We could assume: popularity = corporate_hype + 0.3 * quality + random()
...and despite the correlation, things that both very good and very popular are really rare compared to very-good OR very-popular
I'm actually having a bit of the opposite issue...
It seems to me most of Nim's existing code is written by experts (for experts?) using expert language features. This is just a side effect of the 'traditional' users already being Nim experts, and the V1.0 release bringing a lot of 'newbies' like me.
For instance, I've been trying to write a silly lil command line utility. A bit of command line processing, a bit of logging, and some basic file manipulations. I found cligen on github and started hacking away.. Had some problems, decided to see if I could read the source code to figure out what I was doing wrong. Waaay over my head...

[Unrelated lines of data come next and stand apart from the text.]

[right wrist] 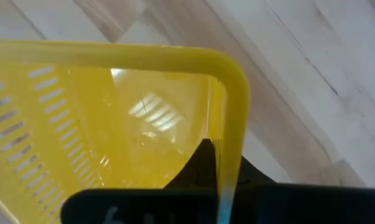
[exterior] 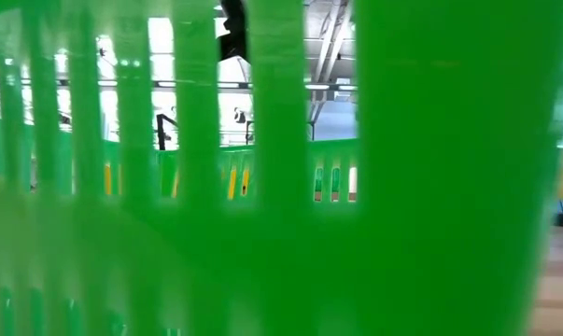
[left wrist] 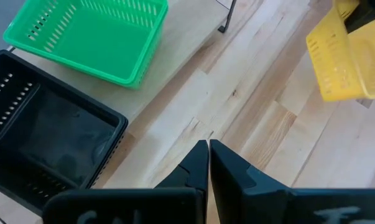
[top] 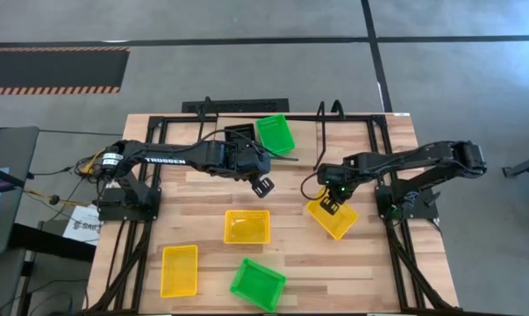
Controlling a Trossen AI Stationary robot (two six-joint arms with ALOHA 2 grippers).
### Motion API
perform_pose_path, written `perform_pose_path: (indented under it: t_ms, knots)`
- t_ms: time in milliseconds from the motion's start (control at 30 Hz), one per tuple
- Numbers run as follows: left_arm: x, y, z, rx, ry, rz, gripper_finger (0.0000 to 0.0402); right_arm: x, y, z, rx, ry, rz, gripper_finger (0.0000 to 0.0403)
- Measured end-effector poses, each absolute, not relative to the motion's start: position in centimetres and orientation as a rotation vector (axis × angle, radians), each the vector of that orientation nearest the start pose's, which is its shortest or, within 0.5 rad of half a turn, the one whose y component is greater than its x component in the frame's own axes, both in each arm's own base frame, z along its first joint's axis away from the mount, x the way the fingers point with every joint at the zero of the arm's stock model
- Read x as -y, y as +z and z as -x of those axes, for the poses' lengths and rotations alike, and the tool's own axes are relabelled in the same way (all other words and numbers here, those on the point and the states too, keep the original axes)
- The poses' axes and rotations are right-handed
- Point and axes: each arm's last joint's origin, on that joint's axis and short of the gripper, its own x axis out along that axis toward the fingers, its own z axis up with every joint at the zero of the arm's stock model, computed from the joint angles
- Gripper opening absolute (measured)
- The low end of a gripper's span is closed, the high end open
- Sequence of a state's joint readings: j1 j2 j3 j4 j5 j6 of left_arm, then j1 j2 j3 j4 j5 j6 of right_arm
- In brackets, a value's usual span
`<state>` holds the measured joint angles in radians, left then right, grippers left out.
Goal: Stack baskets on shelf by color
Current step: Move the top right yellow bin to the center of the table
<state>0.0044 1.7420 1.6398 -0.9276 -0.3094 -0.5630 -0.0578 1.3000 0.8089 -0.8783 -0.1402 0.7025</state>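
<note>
My right gripper [top: 332,204] is shut on a yellow basket [top: 334,219] right of the table's middle; the left wrist view shows this basket [left wrist: 349,59] tilted. My left gripper [top: 262,186] hovers shut and empty over bare wood [left wrist: 209,155], just in front of the shelf [top: 211,107]. A green basket [top: 275,133] and a black basket [top: 242,140] stand side by side on the shelf's plank. Two more yellow baskets [top: 247,226] [top: 179,269] and a green one [top: 257,283] rest on their bottoms on the table's near half. My right gripper pinches one side wall of the yellow basket at its rim [right wrist: 227,140], near a corner. One finger [right wrist: 199,163] is inside the basket and the other outside. The fingers come from above, pointing steeply down. The basket hangs tilted below them; whether its low end touches the table does not show.
The near green basket [exterior: 281,187] stands right against the low camera and fills its view. Black frame rails run along the table's left and right sides [top: 124,254] [top: 404,254]. Bare wood lies between the shelf and the near baskets [top: 290,189].
</note>
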Motion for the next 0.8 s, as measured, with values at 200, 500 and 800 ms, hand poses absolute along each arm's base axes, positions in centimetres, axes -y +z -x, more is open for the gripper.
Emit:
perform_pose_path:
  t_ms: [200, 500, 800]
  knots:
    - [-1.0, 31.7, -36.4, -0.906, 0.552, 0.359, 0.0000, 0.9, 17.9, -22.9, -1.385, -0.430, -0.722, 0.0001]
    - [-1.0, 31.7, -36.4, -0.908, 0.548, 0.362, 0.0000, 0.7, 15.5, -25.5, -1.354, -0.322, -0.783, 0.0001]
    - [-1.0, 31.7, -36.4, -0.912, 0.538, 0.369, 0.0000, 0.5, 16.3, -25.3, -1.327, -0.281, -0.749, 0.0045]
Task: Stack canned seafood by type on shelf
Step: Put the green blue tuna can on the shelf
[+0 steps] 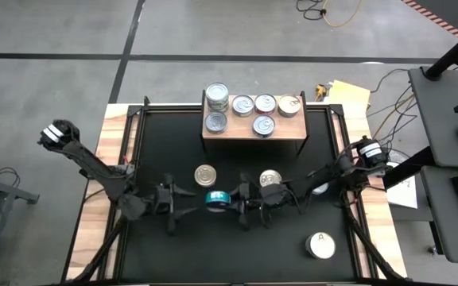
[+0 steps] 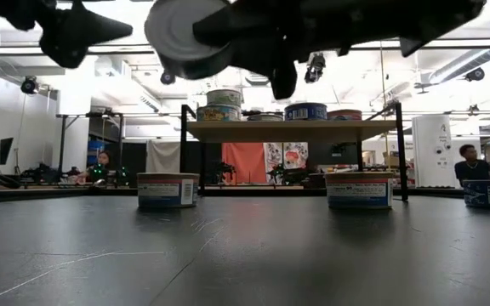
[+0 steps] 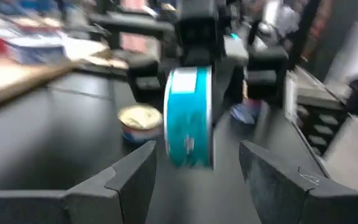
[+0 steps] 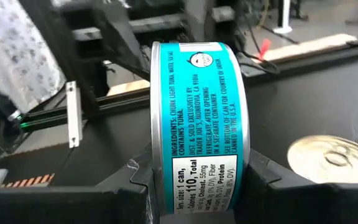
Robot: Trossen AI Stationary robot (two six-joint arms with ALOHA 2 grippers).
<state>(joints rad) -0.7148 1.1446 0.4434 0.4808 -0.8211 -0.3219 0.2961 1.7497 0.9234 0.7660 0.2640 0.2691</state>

Is this Nim's fault - No, is this cligen's fault - No, am I biting off too big a piece to start with ? I don't think so...
There just isn't a lot of 'intermediate' level content/tutorials yet for Nim. I think if anyone that really knows Nim has the inclination, blogs/tutorials showing how to transition from 'hello world' to more complex programs would be greatly appreciated. Jester seems to have the most of this sort of content so far, but it would be nice to see more!
I'm actually having a bit of the opposite issue...
a lot of 'newbies' like me.
You are mixing many different issues:
First, using basic libs like cligen should be easy even for unskilled people. But for some modules documentation is missing or incomplete still. This will change when really many people are using the modules. I myself do write no or minimal docs at first, often I am tired when I have finished modules like my rtree or cdt. When I see later that many people want to use the modules, I get motivated to write extended docs and examples or improve API. So just create github issues or ask in forum. But please do not ask for extensions or special support and vanish some weeks later...
For general basic level Nim documentation we have really a lot now, see https://nim-lang.org/learn.html. But that can not really replace what people generally learn in first year CS course at university -- if you have not visited courses, you may find all the needed info in internet now, but learning generally takes more than a few weeks.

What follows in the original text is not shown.